Just who these false teachers were and what their doctrines were in detail it is extremely difficult to determine; a multitude of conflicting opinions have been advanced. From the Epistle (Col. 2:8-23), however, we can gather the main outlines of the errors in question. In the first place, there were Judaizers who, perhaps claiming a higher way of perfection, wished to introduce the observance of the Law of Moses and rabbinical traditions, such as the ordinances regarding Sabbaths, new moons, etc., and the prohibition to eat, drink, taste, or even touch certain things, on the assumption that matter is evil. On the other hand, there were errors of a semi-Gnostic type tending to detract from the dignity of Christ, holding that the angels were superior or at least equal to Him, and that we must have access to God through them. All these errors were of Jewish origin, as the best Catholic and non-Catholic scholars agree, and as is plain from the allusions to Jewish observances, feasts, regulations, and the like.

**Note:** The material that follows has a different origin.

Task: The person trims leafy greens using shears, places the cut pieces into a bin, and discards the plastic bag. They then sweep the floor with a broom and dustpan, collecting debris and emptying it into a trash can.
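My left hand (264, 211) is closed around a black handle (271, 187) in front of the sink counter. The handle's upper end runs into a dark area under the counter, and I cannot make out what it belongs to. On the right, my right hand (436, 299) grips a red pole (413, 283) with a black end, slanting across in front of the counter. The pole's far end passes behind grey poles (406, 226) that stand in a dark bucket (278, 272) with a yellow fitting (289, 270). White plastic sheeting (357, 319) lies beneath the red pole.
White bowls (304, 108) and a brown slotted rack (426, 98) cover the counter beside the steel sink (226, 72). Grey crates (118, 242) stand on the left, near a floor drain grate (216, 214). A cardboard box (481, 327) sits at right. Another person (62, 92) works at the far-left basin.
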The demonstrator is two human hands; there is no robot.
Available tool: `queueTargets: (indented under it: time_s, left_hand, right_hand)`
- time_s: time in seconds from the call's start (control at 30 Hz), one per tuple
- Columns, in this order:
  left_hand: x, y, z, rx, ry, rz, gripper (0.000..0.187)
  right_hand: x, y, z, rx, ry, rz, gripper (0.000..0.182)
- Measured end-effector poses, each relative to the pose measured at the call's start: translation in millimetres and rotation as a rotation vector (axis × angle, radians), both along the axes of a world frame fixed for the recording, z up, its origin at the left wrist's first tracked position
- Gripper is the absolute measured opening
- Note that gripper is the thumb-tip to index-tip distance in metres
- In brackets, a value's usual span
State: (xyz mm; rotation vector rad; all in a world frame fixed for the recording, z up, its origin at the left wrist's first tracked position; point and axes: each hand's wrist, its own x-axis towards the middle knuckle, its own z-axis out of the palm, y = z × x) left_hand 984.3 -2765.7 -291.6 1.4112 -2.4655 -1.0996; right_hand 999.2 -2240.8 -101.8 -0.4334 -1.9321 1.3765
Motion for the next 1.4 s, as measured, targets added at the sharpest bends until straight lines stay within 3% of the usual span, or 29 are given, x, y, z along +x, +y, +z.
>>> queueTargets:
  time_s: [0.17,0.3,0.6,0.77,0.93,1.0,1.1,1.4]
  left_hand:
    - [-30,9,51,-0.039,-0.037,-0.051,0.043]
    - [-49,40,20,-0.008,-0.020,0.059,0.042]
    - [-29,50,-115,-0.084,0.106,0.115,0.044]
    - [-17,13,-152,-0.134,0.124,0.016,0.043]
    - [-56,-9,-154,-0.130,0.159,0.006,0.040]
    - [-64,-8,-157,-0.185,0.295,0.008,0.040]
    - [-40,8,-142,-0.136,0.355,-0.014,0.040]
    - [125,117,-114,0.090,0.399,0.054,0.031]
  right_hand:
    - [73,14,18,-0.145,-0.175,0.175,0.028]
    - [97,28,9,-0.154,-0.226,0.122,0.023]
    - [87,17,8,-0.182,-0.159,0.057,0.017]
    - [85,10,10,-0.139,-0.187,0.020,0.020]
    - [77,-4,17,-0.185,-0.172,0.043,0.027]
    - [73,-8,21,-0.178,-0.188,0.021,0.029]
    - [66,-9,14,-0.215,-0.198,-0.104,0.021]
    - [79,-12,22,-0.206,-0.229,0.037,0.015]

Now, St. Paul wrote the present letter to correct such pernicious teachings and to give the faithful of Colossae a true conception of Christian life and practice, based on a correct understanding of the relation of Christ to God, to the universe, and to the Church. This he does first by a clear presentation of the true doctrine about Christ, which robbed the false teachers of the very foundation of their errors. Christ, he says, is our Redeemer and Saviour; He is the image of the invisible God; all things have been made in Him and by Him, and all consist in Him; He is the first-born from the dead, the head of the Church, and He exercises primacy over all things; He is the universal Mediator through whom alone peace and reconciliation have come to all; He is the explanation and the consummation of all God’s dealings and mysterious dispensations and the hope of our future glory (Col. 1:14-27); in Christ, finally, are hid all the treasures of wisdom and knowledge (Col. 2:3-7). Thus, by a positive teaching of the truth does St. Paul attempt, in the first place, to correct the false doctrines that were spreading among the faithful of Colossse. His method of correction, in the second place, is by attacking more directly their errors, showing the futility and emptiness of a false ethical system which they vainly tried to dignify as a “philosophy” (Col. 2:8-23). All this will more clearly appear from an examination of the contents of the Epistle.

IV. Analysis of Contents. 

The Epistle to the Colossians is divided into four parts: an introduction (Col 1:1-8), a dogmatico-polemical part (Col 1:9—2:23), a moral part (Col 3:1—4:6), and a conclusion (Col 4:7-18).